### Your task
Take each line of the material that includes "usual" and copy it.

· · · · · · ·

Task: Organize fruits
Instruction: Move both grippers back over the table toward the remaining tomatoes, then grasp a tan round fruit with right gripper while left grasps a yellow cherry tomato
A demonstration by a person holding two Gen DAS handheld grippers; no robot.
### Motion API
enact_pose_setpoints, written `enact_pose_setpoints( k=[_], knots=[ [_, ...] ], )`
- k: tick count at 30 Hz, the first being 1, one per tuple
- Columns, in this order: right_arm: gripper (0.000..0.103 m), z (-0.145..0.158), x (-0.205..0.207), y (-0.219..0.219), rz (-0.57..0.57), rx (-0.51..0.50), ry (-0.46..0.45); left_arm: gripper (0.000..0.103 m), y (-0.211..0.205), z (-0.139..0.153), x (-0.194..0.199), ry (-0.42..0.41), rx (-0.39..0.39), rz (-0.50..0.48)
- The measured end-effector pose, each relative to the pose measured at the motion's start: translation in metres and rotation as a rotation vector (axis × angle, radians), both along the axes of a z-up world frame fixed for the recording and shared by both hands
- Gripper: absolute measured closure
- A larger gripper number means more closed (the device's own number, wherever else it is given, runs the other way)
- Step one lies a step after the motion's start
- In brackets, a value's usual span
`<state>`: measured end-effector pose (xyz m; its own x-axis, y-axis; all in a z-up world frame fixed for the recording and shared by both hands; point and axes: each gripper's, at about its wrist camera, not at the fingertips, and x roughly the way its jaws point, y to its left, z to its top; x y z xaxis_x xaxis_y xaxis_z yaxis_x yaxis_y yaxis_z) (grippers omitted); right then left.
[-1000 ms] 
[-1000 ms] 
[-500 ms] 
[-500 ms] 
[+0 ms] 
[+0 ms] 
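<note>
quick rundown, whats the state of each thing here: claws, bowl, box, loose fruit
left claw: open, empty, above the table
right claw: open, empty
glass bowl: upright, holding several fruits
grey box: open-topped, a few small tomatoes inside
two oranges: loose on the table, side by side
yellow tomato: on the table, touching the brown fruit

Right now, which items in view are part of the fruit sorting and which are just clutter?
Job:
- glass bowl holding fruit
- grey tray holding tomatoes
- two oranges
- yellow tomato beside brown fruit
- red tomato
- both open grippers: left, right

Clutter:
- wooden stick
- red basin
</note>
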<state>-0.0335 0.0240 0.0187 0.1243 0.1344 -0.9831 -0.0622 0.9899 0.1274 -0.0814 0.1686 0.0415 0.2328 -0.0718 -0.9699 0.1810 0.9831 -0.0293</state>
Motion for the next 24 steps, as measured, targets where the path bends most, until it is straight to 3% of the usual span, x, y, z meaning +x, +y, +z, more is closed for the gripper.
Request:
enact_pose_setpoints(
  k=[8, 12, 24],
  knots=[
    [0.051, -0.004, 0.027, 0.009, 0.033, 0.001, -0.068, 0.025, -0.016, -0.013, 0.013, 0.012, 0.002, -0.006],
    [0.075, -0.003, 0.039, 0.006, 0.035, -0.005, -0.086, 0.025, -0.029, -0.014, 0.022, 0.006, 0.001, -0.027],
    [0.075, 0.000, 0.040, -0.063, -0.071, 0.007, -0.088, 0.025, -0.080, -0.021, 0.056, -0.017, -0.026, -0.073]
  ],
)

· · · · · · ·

### Solution for this task
- In brackets, a value's usual span
Motion for the next 24 steps, as measured, targets where the path bends most, until it is straight to 3% of the usual span, x, y, z meaning +x, +y, +z, more is closed for the gripper.

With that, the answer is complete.